RECORDS:
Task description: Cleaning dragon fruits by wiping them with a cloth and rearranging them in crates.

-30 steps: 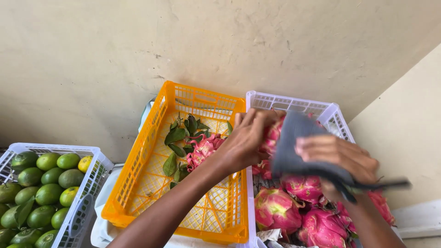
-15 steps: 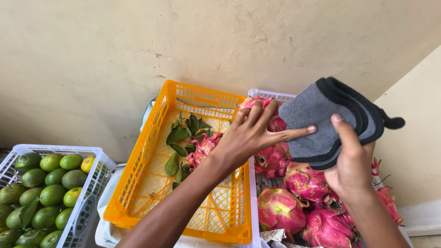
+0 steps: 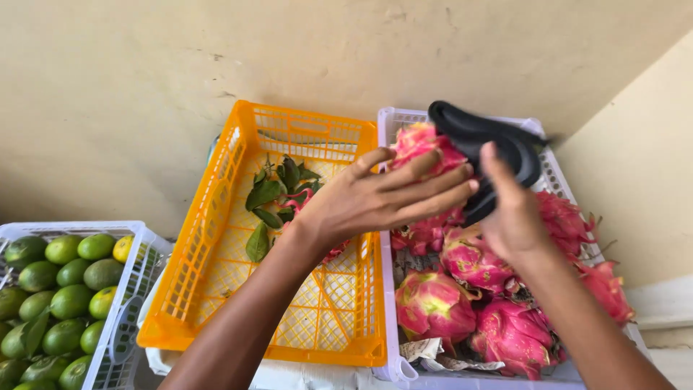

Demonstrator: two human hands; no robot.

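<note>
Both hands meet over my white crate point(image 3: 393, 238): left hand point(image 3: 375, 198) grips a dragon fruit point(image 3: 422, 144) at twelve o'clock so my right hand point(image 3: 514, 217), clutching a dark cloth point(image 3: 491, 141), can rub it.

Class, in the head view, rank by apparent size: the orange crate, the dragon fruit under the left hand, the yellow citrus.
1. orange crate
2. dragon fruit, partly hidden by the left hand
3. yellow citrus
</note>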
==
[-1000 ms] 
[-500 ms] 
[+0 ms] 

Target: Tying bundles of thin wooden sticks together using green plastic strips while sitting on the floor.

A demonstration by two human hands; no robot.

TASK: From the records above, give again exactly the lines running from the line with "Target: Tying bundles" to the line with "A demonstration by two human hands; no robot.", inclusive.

RESPONSE TO THIS TASK:
Target: Tying bundles of thin wooden sticks together using green plastic strips while sitting on the floor.

A demonstration by two human hands; no robot.

This output is complete as it stands.